Mike tells his story for the first time at the Monday Night Blue Chip Speakers meeting at the NABBA Club. Born December 17, 1975, at Crawford Long Hospital in Atlanta, he grew up between two violent alcoholic parents — a Vietnam-vet father who drank himself to death and a mother whose rages filled his earliest memories. Born small with severe asthma and in and out of hospitals most school years, Mike felt different and less-than from the start. His first alcoholic behavior was shoplifting — he liked the rush. At about ten he was sexually abused by his grandfather, something he shoved down and never dealt with. A move to Douglasville at 13 turned him into an isolator; he fantasized about shooting up his school, and at 14 he grabbed his mother's boyfriend's service pistol during a neighborhood fight and was arrested for aggravated assault.

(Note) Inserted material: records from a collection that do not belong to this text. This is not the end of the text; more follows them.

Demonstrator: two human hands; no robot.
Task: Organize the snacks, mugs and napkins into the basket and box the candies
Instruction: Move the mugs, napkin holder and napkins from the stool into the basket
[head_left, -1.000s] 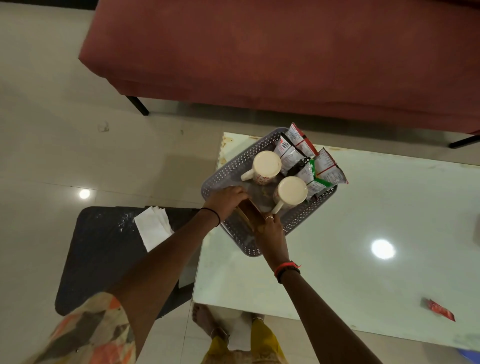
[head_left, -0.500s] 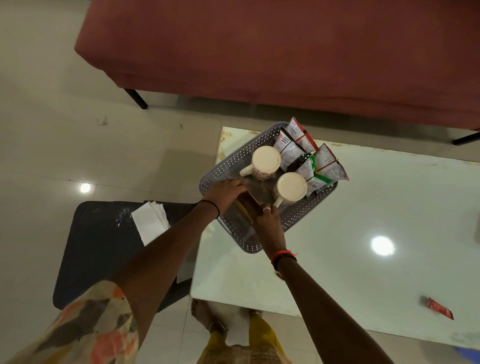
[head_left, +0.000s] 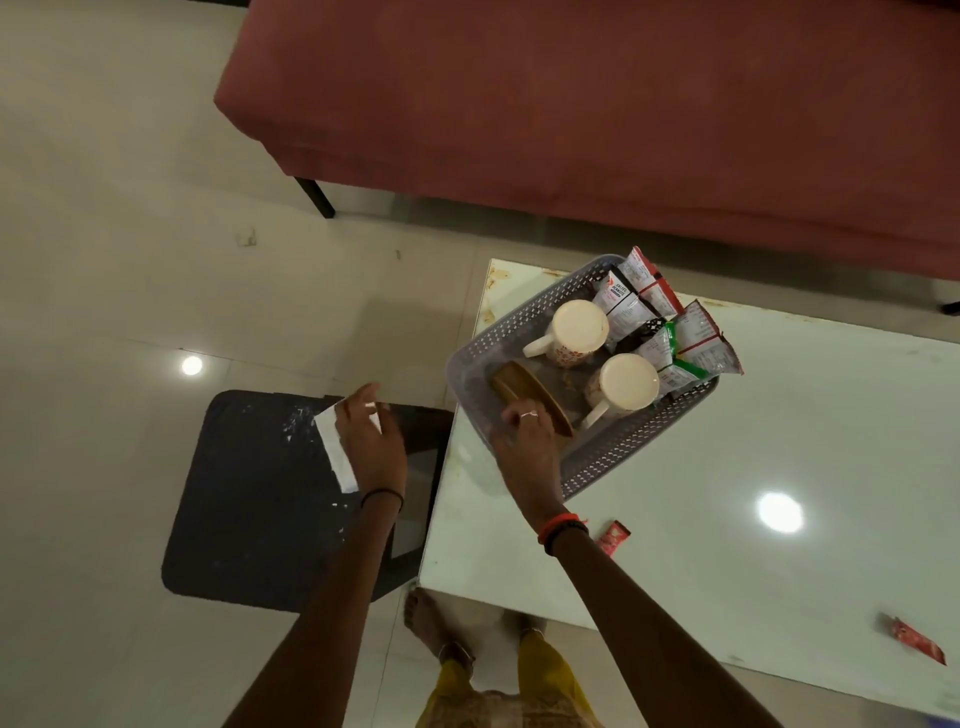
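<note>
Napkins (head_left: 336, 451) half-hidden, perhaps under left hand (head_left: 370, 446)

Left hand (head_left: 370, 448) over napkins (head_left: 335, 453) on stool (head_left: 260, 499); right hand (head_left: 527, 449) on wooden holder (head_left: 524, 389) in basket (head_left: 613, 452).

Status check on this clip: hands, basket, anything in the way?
Left hand open over napkins on stool. Right hand steadies wooden holder in basket. Mugs, snacks already in. Candies loose on table; nothing blocking.
</note>
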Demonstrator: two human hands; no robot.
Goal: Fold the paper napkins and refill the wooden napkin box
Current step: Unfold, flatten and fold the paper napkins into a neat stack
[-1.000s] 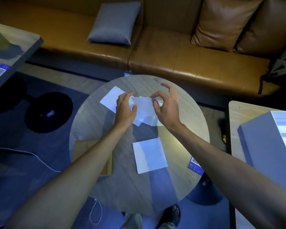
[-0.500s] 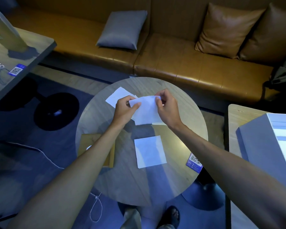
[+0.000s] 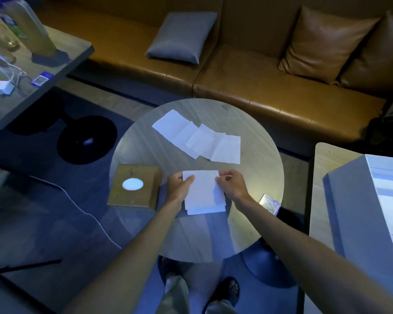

The drinking came in waves, first through asthma inhalers, then huffed gasoline, then a 16th-birthday drunk in a pool-hall parking lot where he discovered he loved not feeling like he was there. Acid, pot, meth, coke, Xanax, and cough-syrup robo-tripping followed, alongside massive doses of ephedrine and a string of DUIs — including driving the wrong way down I-85 at 21. There were serious suicide attempts: a garage hanging around 1998 and a hundred-pill overdose in 2004 that landed him at Cab Crisis and Georgia Regional, where staff knew him by first name. Pain pills finished him. He beat his own broken hand in ER waiting rooms to get stronger scripts, lived off the Grady ACT team's efficiency apartment, robbed his own neighbors in Campbell Park, and was high at his grandmother's funeral in 2010 — she was the one rock in his family.
On May 24, 2011, his mother put him out in full pain-pill withdrawal. He walked a mile to his aunt's, told a crisis counselor he'd jump in front of a bus, and finally got a bed. He expected St. Jude's to be Lindsay Lohan rehab and found an old building in the hood instead. Day group cracked him open — first time he'd ever talked about feelings. He joined the Renaissance home group, fired a sponsor who dragged his feet, then asked a man at Triangle who put him straight into step work. Nine months at St. Jude's, a chain of closing halfway houses, and eventually a sober apartment with two treatment friends.
Now nearly four years sober, Mike prays on his knees morning and night, reads meditations, talks to another alcoholic every day, goes to meetings, works steps, does service, and sponsors newcomers. A week before this tape his sponsor — who had relapsed — died, and Mike is working through that loss by leaning harder on what the man taught him. The miracle, he says, isn't that he doesn't use or drink anymore. The miracle is that he doesn't want to.